The housing trust coordinated Miller’s purchase of a Vermont-made Net Zero Energy Capable VERMOD modular home, manufactured in Wilder. The home was placed in Putney’s Locust Hill Mobile Home Park, which is owned by the WWHT. Miller received financial support from the Champlain Housing Trust, the Vermont Housing and Conservation Board, Efficiency Vermont, and USDA Rural Development.

“The whole idea is to get the mortgage payments down,” Miller said. In the news release from last year announcing the program, the USDA claimed an individual’s mortgage payment could be as low as $387 per month.

“I considered it to be a complete package: a low-cost mortgage, but also with zero-cost utilities,” he said.

All of Miller’s utilities are electric, powered by solar panels installed on his house. This includes the heat pump, which provides heating, cooling, and ventilation for the central-air system.
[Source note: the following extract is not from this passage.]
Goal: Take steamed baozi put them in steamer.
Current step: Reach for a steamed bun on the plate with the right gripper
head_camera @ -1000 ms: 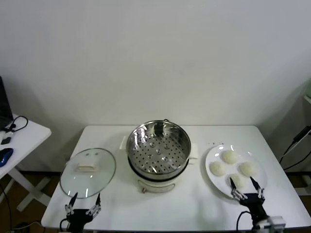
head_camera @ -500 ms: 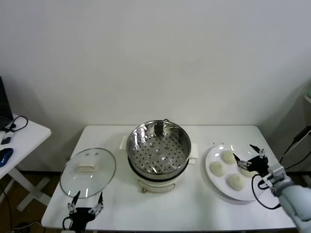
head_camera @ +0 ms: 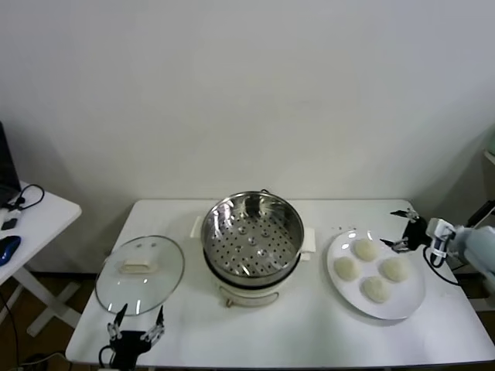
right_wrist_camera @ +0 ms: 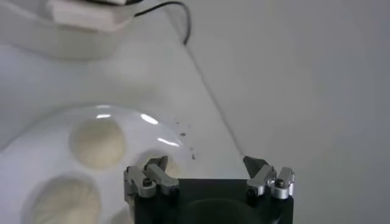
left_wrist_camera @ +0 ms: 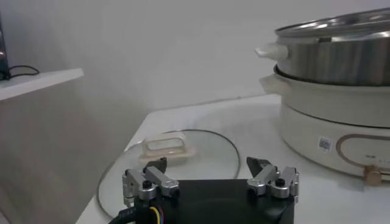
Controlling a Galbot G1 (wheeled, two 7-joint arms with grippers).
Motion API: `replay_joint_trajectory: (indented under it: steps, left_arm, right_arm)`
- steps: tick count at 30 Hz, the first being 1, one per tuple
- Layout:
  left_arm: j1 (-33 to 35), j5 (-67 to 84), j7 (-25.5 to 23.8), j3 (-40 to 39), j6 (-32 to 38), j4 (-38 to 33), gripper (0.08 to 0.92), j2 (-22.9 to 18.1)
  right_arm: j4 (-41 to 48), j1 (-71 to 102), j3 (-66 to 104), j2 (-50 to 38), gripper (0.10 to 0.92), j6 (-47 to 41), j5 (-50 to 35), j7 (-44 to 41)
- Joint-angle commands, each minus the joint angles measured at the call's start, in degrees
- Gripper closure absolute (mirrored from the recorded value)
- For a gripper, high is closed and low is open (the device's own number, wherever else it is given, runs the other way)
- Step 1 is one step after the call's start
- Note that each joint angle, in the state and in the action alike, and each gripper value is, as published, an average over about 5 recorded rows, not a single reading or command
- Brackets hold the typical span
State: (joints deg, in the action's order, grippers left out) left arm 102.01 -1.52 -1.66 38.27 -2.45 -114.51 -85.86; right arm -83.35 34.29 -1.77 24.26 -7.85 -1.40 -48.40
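Table [head_camera: 309, 340] in white carries everything, with a second white side table [head_camera: 46, 210] off to the robot's left. Centre of the main table holds the steamer [head_camera: 253, 238], a shiny steel pot on a white electric base, its perforated tray bare and its top uncovered. Left of it lies the round glass lid [head_camera: 140, 272], flat on the table, its pale handle up. Right of the steamer sits a flat white plate [head_camera: 402, 303] carrying 4 steamed baozi [head_camera: 364, 250], cream and smooth, clustered close together but none inside the pot.

Right gripper [head_camera: 404, 229] hangs just past the plate's far right rim, above the table and clear of the buns; its 2 fingers are spread wide and hold nothing. From its wrist camera 2 buns show on the plate below and ahead of the spread fingertips [right_wrist_camera: 157, 163].

Left gripper [head_camera: 135, 323] is parked low at the table's near edge, just in front of the glass lid, likewise spread wide and empty. Its wrist camera looks across the lid toward the steamer's base [left_wrist_camera: 332, 134].
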Motion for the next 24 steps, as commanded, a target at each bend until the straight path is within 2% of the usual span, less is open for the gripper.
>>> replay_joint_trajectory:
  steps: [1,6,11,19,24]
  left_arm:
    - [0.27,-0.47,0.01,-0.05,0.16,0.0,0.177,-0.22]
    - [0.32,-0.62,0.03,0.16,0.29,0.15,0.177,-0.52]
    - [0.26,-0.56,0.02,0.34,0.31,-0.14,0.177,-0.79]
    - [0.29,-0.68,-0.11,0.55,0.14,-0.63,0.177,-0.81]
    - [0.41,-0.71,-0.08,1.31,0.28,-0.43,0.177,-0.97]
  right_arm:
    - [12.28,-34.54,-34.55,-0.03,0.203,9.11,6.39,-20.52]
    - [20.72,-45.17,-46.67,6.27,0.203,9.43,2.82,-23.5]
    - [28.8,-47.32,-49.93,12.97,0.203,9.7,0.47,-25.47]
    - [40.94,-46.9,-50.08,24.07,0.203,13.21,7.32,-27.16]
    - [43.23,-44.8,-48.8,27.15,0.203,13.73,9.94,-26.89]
“Everything runs off solar panels,” he said, noting, “if you’re efficient, you can get a credit on your electric bill.”

The cost of the solar panels was subsidized by a grant from the state, Miller said.

“I moved in two weeks ago,” he said, “and I’m doing well settling in. The house is wonderful. Everything inside is ‘green.’”

“People should know there is a lengthy process” in this program, Miller said, explaining, “you have to build up your credit, have no outstanding debt beyond $500, and you have to attend two eight-hour homeowner courses. You have to put up your own money for closing costs, and they take the property taxes out ahead of time and put them in escrow.”

“But there are benefits,” he said, such as “net-cost utilities, you’re building equity, you get to live in your own home, and you get to design your own floor-plan.” Miller, who is a chef, chose all stainless steel appliances for his home’s kitchen.

“Hang in there,” Miller advised those interested in the program. “It requires a bit of fortitude but pays off in the end.”